Desde hace un tiempo, vengo
con la idea de dirigirme, a través de esta columna, a la comunidad
internacional, a propósito de las elecciones de octubre próximo. Sin embargo,
lo acontecido en nuestra porción de amazonía nos supera, haciendo excluyente
abordar en perspectiva esta quema forestal de proporciones dantescas.
Temo, no obstante, que dentro
de dos semanas –frecuencia de publicación de mis textos- ya sea demasiado tarde
para sensibilizar al concierto de estados democráticos sobre lo que se está
tramando, desde el poder, para liquidar todo vestigio práctica democrática en
Bolivia. Por tanto, iré directamente al llamado que tengo para dichos estados:
Hagan un acuerdo para reconocer como Presidente al ganador de entre los
candidatos legales –tanto mejor si alguno de éstos es ganador absoluto-. Bien
saben que hay un usurpador que ha violado la Constitución y desoído la voluntad
popular expresada en el referéndum del 21 de febrero de 2016. No teman ver
afectadas sus inversiones e intereses legalmente certificados. Tengan la
certeza de que el Gobierno que, en conjunto, reconozcan, sabrá respetar su
seguridad jurídica.
Ahora bien, ocupémonos de la
tragedia que vive Bolivia que, aunque no parezca, no está divorciada del
llamado hecho previamente. Sostengo esto debido a la renuencia del régimen a
solicitar cooperación internacional para las labores de mitigación del incendio
y sus consecuencias para el medioambiente (la Pachamama, que tanto dice venerar
el usurpador Morales Ayma), las especies animales, la flora tropical y la vida
de las personas que habitan la vasta región afectada. Finalmente, a
regañadientes, el régimen aceptó la ayuda voluntaria, en una posición que puede
graficarse como “si quieren manden ayuda, pero sepan que no la necesitamos”, lo
que deja entrever no la soberbia –que la tiene- que muchos atribuyen al
usurpador, sino una especie de deseo de que el fuego acabe con todo para, como
dijo uno sus operadores, “reforestar con coca” el área.

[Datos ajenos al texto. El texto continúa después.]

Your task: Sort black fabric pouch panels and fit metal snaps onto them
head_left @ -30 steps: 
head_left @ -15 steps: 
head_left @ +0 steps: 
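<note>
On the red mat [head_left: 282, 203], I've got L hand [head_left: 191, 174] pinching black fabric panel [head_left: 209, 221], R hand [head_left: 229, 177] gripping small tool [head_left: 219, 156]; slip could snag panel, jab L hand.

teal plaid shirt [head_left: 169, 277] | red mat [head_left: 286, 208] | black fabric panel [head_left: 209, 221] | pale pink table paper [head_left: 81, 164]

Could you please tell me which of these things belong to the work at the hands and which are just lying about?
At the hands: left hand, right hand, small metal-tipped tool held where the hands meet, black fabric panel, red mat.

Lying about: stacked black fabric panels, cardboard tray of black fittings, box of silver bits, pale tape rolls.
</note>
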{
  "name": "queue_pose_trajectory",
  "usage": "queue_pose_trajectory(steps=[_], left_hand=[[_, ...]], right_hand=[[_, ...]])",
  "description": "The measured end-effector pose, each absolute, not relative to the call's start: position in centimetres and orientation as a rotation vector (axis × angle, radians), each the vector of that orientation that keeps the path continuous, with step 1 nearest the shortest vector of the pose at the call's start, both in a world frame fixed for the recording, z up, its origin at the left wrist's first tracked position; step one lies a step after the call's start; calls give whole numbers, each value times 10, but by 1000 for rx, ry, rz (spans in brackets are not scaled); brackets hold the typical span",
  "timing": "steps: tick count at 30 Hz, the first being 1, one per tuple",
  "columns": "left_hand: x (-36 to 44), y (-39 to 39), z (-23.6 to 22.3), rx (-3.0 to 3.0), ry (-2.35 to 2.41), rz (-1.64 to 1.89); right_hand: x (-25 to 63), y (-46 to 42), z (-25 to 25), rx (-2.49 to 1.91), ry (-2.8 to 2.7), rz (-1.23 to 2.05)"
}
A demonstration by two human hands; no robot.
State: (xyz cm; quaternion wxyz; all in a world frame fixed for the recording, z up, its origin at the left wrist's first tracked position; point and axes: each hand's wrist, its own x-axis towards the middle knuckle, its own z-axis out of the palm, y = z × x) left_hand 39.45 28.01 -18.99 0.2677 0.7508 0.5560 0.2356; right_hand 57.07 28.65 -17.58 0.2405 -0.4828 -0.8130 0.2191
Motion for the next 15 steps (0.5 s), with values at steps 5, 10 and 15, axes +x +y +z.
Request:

Para que no quepa duda, me
hago eco de lo que voces de distinta procedencia han manifestado: el
responsable de esta atrocidad es el régimen, personificado en su cabecilla, por
haber emitido normas contrarias a la preservación de la Madre Tierra en
consonancia con su política de asentamientos (colonos) y de ampliación de la
frontera agrícola. Lo demás es puro intento de desviar la atención. El señor
Morales Ayma puede disfrazarse de guardia forestal la veces que quiera; el daño
está hecho y no hemos escuchado una sola palabra de “mea culpa” de parte suya.
Ver el desastre que ocurre en
la Chiquitanía como algo aislado es engañoso –y hasta conveniente al régimen-.
Lo indicado es considerar los hechos que van desde el Tipnis hasta la la
Chiquitanía, pasando por El Bala, El Chepete, Tariquía y otros atentados en
curso, como un continuum que
demuestra que Pachamama, Madre Tierra o medioambiente son poco menos que
alpargatas para el régimen; que la defensa que hace en foros internacionales es
pura retórica. Ahí está la mano depredadora del régimen; ahí está el reciente
ecocidio. Lo que hace doblemente condenable su acción depredadora es que la
pandilla que nos gobierna se montó en el discurso ambientalista (pachamamista,
en sus términos) para llegar al poder. Bolsonaro puede ser todo lo detestable
que se quiera, pero la diferencia es que la posición de éste siempre fue la de
la destrucción del bosque en nombre del progreso –una distorsión del lema
patrio brasileño-.
¿Qué queda, entonces? Comenzar
a sentar las bases para un juicio de responsabilidades, que incluya todos los
delitos, contra Juan Evo Morales Ayma y sus colaboradores; un juicio ejemplar,
para que nadie ose cometerlos en el futuro.